Full year 2017 reported diluted EPS totaled $3.61, a 37 percent increase from prior year results. Full year 2017 adjusted diluted EPS totaled $4.36, a 32 percent increase over full year 2016 combined results
Fourth quarter reported diluted EPS totaled $0.54, a 13 percent decrease from prior year results. Fourth quarter adjusted diluted EPS totaled $1.12, a 32 percent increase over fourth quarter 2016 adjusted results. Adjusted results exclude merger-related adjustments. Adjusted fourth quarter 2017 results also exclude the gain on the disposition of the company's ownership interest in Avendra and the provisional tax charge resulting from the U.S. Tax Cuts and Jobs Act of 2017.

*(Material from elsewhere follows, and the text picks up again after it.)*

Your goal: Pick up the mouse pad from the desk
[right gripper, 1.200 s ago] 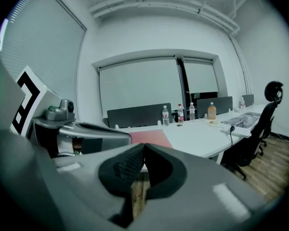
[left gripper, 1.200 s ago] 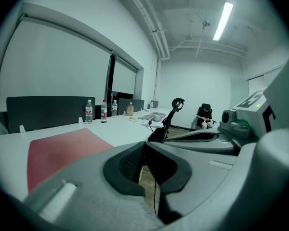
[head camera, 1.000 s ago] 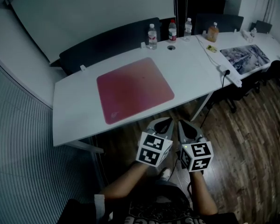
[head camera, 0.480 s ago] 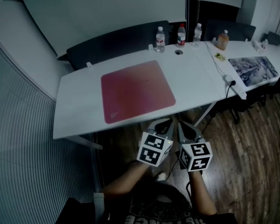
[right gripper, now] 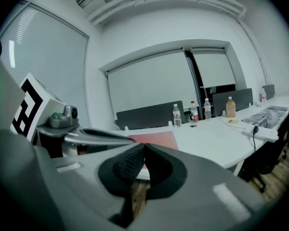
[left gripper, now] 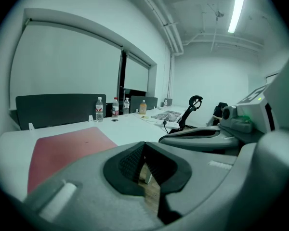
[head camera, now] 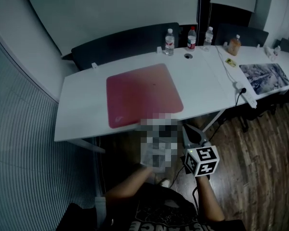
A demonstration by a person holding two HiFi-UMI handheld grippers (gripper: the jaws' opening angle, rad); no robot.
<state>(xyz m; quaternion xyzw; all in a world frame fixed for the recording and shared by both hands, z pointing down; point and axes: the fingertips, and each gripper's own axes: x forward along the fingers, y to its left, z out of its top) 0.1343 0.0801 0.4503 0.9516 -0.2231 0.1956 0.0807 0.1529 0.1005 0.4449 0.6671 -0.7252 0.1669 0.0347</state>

Full year 2017 reported diluted EPS totaled $3.61, a 37 percent increase from prior year results. Full year 2017 adjusted diluted EPS totaled $4.36, a 32 percent increase over full year 2016 combined results. Adjusted full year 2017 results exclude merger-related adjustments, the gain on the disposition of the company's ownership interest in Avendra and the provisional tax charge resulting from the U.S. Tax Cuts and Jobs Act of 2017. Combined full year 2016 results assume Marriott's acquisition of Starwood and Starwood's sale of its timeshare business had been completed on January 1, 2015.

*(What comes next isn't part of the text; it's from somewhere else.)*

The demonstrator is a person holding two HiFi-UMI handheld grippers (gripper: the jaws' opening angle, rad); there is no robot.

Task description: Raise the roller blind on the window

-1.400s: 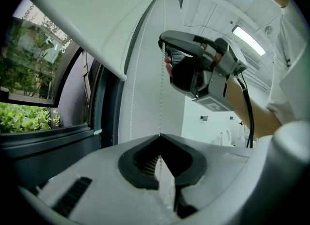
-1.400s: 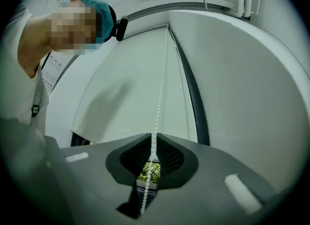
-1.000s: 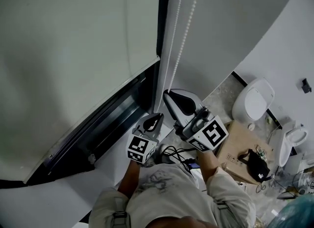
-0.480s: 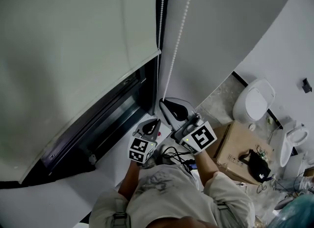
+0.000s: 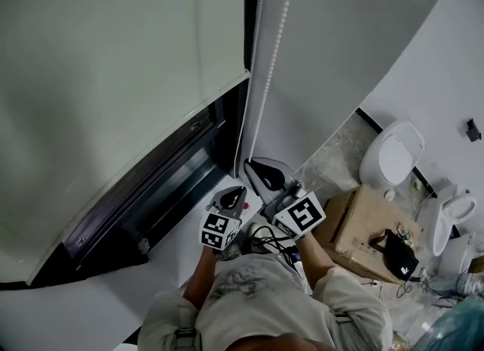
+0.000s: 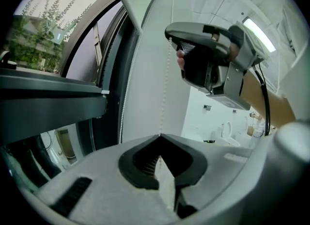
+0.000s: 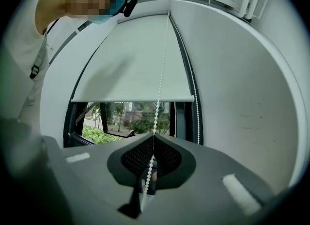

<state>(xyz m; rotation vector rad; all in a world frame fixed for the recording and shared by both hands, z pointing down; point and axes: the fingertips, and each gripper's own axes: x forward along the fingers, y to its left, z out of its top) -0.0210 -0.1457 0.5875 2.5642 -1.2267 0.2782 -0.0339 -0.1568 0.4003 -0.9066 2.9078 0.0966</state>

Worldwide comparable systemwide constant dollar RevPAR rose 4.6 percent in the 2017 fourth quarter, while North American comparable systemwide constant dollar RevPAR rose 3.9 percent.
Worldwide comparable systemwide constant dollar RevPAR rose 3.1 percent for full year 2017, while North American comparable systemwide constant dollar RevPAR rose 2.1 percent.

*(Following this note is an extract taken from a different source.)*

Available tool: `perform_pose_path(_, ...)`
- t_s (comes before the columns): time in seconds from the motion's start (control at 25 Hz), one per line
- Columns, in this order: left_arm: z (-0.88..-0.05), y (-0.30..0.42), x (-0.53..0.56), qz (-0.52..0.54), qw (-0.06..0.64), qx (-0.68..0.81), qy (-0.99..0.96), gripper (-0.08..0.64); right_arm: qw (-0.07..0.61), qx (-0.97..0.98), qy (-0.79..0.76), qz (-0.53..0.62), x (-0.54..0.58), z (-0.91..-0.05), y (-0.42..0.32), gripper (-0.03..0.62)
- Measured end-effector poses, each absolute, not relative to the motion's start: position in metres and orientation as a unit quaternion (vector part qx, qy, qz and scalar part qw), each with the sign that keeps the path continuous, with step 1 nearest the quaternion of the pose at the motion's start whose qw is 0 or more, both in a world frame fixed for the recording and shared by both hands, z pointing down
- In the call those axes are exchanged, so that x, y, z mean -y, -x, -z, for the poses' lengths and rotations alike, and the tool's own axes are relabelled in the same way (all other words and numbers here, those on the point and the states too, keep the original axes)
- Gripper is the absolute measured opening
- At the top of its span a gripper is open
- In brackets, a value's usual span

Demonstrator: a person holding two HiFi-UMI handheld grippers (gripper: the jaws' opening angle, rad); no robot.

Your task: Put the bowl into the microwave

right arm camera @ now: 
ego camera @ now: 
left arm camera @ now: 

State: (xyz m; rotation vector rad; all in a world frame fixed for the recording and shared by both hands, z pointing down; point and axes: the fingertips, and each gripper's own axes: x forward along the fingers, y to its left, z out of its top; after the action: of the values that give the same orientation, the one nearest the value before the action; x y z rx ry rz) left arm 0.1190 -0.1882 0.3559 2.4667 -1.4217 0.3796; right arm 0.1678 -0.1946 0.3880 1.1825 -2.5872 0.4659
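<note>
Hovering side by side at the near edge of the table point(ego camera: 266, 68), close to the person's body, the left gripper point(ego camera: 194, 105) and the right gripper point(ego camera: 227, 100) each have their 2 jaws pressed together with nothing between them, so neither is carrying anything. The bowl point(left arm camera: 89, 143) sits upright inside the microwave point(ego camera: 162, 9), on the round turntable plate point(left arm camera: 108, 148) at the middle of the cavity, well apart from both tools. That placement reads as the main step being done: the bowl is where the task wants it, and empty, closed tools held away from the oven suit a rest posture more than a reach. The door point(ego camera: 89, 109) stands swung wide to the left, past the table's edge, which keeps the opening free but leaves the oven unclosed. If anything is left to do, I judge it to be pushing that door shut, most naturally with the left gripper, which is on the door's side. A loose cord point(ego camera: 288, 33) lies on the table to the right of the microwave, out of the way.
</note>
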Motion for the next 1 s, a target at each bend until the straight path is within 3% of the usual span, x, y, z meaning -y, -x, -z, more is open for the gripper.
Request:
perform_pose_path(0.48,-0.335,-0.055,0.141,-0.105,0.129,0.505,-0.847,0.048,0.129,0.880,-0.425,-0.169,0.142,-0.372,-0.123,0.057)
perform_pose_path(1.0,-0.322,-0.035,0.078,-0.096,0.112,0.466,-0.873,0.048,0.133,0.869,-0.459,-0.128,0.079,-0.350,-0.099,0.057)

The company added over 76,000 rooms during 2017, including roughly 11,000 rooms converted from competitor brands and nearly 30,000 rooms in international markets.
At year-end, Marriott's worldwide development pipeline increased to approximately 2,700 hotels and more than 460,000 rooms, including nearly 34,000 rooms approved, but not yet subject to signed contracts.
Fourth quarter reported net income totaled $201 million, an 18 percent decrease from prior year results. Fourth quarter adjusted net income totaled $415 million, a 24 percent increase over prior year adjusted results.
Adjusted earnings before interest, taxes, depreciation and amortization (EBITDA) totaled $808 million in the quarter, a 7 percent increase over fourth quarter 2016 adjusted EBITDA.
For full year 2017, Marriott repurchased 29.2 million shares of the company's common stock for $3.0 billion, including 7.4 million shares for $925 million during the fourth quarter. To date in 2018, the company has repurchased 2.3 million shares for $315 million.
Arne M. Sorenson, president and chief executive officer of Marriott International, said, "2017 was a terrific year. We made great progress on the integration of Starwood, capturing significant property and corporate overhead cost synergies while also increasing our worldwide RevPAR index. We entered into a joint venture with Alibaba to better engage with Chinese customers and invested in PlacePass to provide our guests with even more experiential travel opportunities. We also signed strategic new credit card agreements that will allow us to strengthen our customer offerings, generate significant benefits for our owners and franchisees, and provide higher branding fees for Marriott".
"In the first full year after acquiring Starwood, solid RevPAR gains, strong rooms growth, and property-level margin improvement combined to deliver record fee revenue. With our owners and franchisees, we opened over 76,000 rooms during the year to reach over 1.25 million rooms. Significant new signings drove our development pipeline to a record 460,000 rooms, over 80 percent of which are in the upscale, upper upscale or luxury tiers. Compared to combined full year 2016 results, worldwide systemwide RevPAR rose 3 percent during the year; adjusted operating income increased 13 percent; and adjusted earnings per share increased 32 percent. We returned $3.5 billion to shareholders in share repurchases and dividends during the year.
"In 2018, we anticipate our number of rooms will increase roughly 7 percent gross, while rooms deletions should total 1 to 1.5 percent during the year. We also continue to expect global RevPAR will increase by 1 to 3 percent. As a result of U.S. tax reform, we expect our effective tax rate in 2018 will decline meaningfully to approximately 22 percent. Not including incremental asset sales, we expect to return roughly $2.5 billion to shareholders in share repurchases and dividends in 2018.
"Our company was founded on the principle of taking care of our associates, so they take care of our guests, who then keep coming back. For 2018, we plan to invest in our workforce by offering an additional one-time contribution to the Marriott International retirement savings plans. Structured as a $5-to-$1 company match of up to $1,000, the vast majority of participating associates should receive this incremental company contribution. This contribution will be available to eligible associates at company-operated hotels, as well as those in corporate and regional offices, in the U.S. We also expect to invest in global associate support programs."